• [Exercise] All of the data below is to be output without alteration.

━━ Raw data ━━

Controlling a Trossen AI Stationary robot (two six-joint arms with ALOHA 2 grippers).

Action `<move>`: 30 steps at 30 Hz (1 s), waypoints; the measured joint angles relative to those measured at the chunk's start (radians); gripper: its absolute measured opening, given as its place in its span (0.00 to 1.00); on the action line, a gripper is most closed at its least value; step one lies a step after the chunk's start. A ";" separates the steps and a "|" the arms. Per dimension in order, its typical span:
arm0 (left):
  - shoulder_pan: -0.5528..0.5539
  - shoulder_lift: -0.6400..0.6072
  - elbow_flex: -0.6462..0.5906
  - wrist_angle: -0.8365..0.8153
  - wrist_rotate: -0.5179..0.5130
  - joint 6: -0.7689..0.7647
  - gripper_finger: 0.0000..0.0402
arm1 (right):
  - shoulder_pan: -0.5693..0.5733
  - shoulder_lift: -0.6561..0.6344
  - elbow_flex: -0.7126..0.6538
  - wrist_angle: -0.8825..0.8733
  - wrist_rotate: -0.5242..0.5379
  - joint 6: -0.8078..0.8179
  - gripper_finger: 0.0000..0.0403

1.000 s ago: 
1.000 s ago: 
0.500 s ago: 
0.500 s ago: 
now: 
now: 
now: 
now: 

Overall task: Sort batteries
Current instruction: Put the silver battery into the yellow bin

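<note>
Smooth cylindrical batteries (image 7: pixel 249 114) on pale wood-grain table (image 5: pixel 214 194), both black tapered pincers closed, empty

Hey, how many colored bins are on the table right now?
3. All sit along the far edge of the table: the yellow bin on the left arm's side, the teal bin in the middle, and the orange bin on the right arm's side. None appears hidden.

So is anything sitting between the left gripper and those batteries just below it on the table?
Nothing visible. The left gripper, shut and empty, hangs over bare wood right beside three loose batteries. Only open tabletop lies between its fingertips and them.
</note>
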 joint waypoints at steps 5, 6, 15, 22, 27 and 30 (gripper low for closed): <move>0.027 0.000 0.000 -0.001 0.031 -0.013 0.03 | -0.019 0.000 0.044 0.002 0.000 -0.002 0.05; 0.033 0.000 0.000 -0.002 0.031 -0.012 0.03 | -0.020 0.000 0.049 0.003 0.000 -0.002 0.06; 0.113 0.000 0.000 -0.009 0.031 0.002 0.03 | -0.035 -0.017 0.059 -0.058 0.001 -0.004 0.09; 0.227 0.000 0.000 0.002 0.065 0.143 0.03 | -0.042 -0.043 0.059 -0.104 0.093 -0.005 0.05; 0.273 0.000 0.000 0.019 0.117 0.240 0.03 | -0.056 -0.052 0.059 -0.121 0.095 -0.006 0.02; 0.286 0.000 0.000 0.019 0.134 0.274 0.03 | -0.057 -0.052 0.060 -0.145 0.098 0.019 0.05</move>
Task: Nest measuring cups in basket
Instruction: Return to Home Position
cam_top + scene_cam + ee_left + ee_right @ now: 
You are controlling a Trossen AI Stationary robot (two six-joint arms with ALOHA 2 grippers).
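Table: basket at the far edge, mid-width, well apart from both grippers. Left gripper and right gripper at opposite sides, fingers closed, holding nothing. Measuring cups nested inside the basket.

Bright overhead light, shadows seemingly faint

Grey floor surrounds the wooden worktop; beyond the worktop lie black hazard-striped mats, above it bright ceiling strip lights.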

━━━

• [Response]
Controlling a Trossen AI Stationary robot (two six-joint arms with ALOHA 2 grippers).

Action `<move>`: 30 steps at 30 Hz (1 s), waypoints; the measured joint angles relative to those measured at the chunk's start (radians); gripper: its absolute measured opening, given as its place in its span (0.00 to 1.00); on the action line, a gripper is most closed at its least value; step one lies a step after the chunk's start. A ";" separates the steps and a "|" the arms. Per dimension in order, its typical span:
arm0 (left):
  - shoulder_pan: -0.5528..0.5539
  - shoulder_lift: -0.6400..0.6072
  - elbow_flex: -0.6462..0.5906
  - wrist_angle: -0.8365..0.8153
  - wrist_rotate: -0.5179..0.5130
  - joint 6: -0.7689..0.7647
  - gripper_finger: 0.0000..0.0402
arm1 (right):
  - shoulder_pan: -0.5693..0.5733
  - shoulder_lift: -0.6561..0.6344
  - elbow_flex: -0.7126..0.6538
  - wrist_angle: -0.8825..0.8733
  - wrist_rotate: -0.5242..0.5379
  - joint 6: -0.8078..0.8179
  - gripper_finger: 0.0000..0.0403

1.000 s ago: 
1.000 s ago: 
0.500 s ago: 
0.500 s ago: 
now: 
now: 
now: 
now: 

Overall task: Sort batteries
Current instruction: Put the silver battery into the yellow bin

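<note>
Smooth cylindrical batteries (image 7: pixel 249 114) on pale wood-grain table (image 5: pixel 214 194), both black tapered pincers closed, empty

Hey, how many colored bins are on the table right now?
3. All sit along the far edge of the table: the yellow bin on the left arm's side, the teal bin in the middle, and the orange bin on the right arm's side. None appears hidden.

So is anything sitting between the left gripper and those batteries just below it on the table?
Nothing visible. The left gripper, shut and empty, hangs over bare wood right beside three loose batteries. Only open tabletop lies between its fingertips and them.
</note>
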 joint waypoints at steps 5, 6, 15, 22, 27 and 30 (gripper low for closed): <move>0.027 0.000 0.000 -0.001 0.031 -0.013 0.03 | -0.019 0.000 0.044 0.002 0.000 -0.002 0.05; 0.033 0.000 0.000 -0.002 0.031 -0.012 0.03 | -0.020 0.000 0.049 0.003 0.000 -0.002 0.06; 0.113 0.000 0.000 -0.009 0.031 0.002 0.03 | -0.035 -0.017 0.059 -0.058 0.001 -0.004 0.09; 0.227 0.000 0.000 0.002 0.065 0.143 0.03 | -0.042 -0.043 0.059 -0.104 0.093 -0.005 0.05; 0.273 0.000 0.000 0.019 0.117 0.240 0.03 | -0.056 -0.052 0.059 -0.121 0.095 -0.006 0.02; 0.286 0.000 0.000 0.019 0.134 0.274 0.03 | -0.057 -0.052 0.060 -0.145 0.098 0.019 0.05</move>
Task: Nest measuring cups in basket
Instruction: Return to Home Position
cam_top + scene_cam + ee_left + ee_right @ now: 
You are controlling a Trossen AI Stationary robot (two six-joint arms with ALOHA 2 grippers).
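Table: basket at the far edge, mid-width, well apart from both grippers. Left gripper and right gripper at opposite sides, fingers closed, holding nothing. Measuring cups nested inside the basket.

Bright overhead light, shadows seemingly faint

Grey floor surrounds the wooden worktop; beyond the worktop lie black hazard-striped mats, above it bright ceiling strip lights.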

Nothing else belongs to this answer.